Thanks to Seahawks member, Melanie Makowecki for this photo.
27 years…this alone best describes Marv’s commitment, dedication, and love not just of football but of our club and the kids that have come and continue to come through it.
In 1990, the Edmonton Seahawks Parents Association, an unregistered group of parents, was entrusted with a Bantam program (Safeway Seals) to provide minor football in north Edmonton to boys and girls aged 13 to 15. At the time, it was based at Castle Downs Park and Marv’s wife Barb, joined the handful of parents to offer assistance.
Marv joined less than one year later in 1991. During that year Marv served as a Trainer and Equipment Manager for the Bantam team which consisted of 17 players, 13 uniforms (donated by the Edmonton Chargers), and one football…working out of the trunk of his car and garage. Shortly thereafter, a name change took place – Edmonton Seahawks. Practices for those 17 players would start and stop at the Mills family home with laps run around their block and throughout the Baturyn community. The first year-end banquet was held in the basement of the Mills home with pizza and pool.
On July 2, 1993, the North Edmonton Minor Football Association officially registered as a not-for-profit Society!
Marv became the Head Coach of the Bantams and personally arranged for a $500 sponsorship from his employer to keep the team going.

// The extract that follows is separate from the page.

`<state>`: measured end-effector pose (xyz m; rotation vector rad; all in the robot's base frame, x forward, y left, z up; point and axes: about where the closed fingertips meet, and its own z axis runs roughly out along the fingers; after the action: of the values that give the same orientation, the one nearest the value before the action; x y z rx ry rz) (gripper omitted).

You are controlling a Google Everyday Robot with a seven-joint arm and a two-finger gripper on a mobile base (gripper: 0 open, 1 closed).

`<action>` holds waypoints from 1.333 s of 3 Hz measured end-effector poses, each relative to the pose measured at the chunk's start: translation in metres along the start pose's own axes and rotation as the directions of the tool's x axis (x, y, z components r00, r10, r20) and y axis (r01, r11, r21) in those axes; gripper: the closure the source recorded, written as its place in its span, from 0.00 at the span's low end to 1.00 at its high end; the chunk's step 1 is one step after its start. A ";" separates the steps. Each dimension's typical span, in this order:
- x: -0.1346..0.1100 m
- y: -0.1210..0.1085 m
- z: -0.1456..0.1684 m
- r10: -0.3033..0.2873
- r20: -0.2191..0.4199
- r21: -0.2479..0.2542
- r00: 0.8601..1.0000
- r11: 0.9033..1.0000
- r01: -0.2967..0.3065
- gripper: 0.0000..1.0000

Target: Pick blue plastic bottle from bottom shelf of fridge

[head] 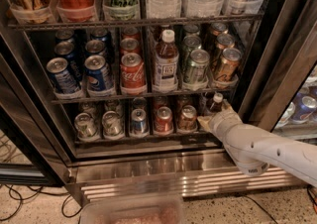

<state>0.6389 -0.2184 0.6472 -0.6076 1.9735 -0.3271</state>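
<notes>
Warm, dim light on the fridge, brightest along its upper rows.
Light comes from above and in front: the can tops glint, the steel base carries pale streaks of glare, and the back of every shelf sinks into black. The bottom shelf lies in shade; the pale tool, at its right end just beside the small bottle, shows bright against it. The floor at left is murky.
</notes>
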 end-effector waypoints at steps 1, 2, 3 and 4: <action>0.001 0.000 0.002 0.001 -0.006 0.006 1.000 1.000 -0.001 0.27; 0.001 0.000 0.004 0.006 -0.013 0.014 1.000 1.000 -0.006 0.29; 0.001 0.000 0.005 0.024 -0.018 0.022 1.000 0.999 -0.024 0.47; 0.000 -0.003 0.005 0.048 -0.016 0.031 0.999 0.998 -0.047 0.70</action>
<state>0.6446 -0.2207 0.6461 -0.5389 1.9922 -0.3333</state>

That year, the Bantams finished in the top half of the league (after failing to win even a game in its first year) and were runners-up in the CDMFA Tier II Championship. Marv was awarded the CDMFA “Bantam Coach of the Year”.
In 1994 our program expanded to include a Peewee team for children aged 10 and 11. Marv organized and started the Peewee program by borrowing equipment, helmets, and jerseys from other Edmonton teams. He acted as General Manager and Head Coach of the Peewees while still remaining Head Coach of the Bantams.
In 1996, Marv returned to the Peewee team as Head Coach and with his son, Justin Mills, as Quarterback led the team to a winning season when the Peewees had yet to win even one game during its first two seasons. That year, leading a young coaching staff, Marv coached the Peewees to:
All of this in his first 5 years with our club.
In 1997 NEMFA expanded to include an Atom team for children aged 8 to 10. In 1999 the Atoms were awarded the CDMFA Top Offensive Team and over the next 5 years, they would make it to the league and Provincial finals a number of times.
Also in ‘97 – Marv coached the Bantams to a Consolation Cup and in 1998 to a Tier II Championship and Top Defensive Team honors.
2000 saw Marv step down from coaching full-time and focus his time as President of our Club.
In 2004, Marv returned to the field as Offensive Coordinator of the Peewees.
2005 was another busy year for Marv – he was involved in the initial planning of the CDMFA Midget division and in the formation of the Seahawks’ Midget program. Marv stepped down as President and continued on as General Manager devoting countless hours overseeing all on-field operations including facilities, coaching & training staff, and volunteers. In 2005 Marv was presented the Gary Hobson Memorial Award by Football Alberta.
Gary Hobson Memorial Award
Presented in memory of Gary Hobson, a former manager of the Calgary Stampeders. The recipient of this award is an active member of the football community (team executive, assistant coach, manager, equipment manager, athletic therapist or anyone connected with a football organization) who makes a significant contribution to the promotion, growth, and development of amateur football over an extended period of time.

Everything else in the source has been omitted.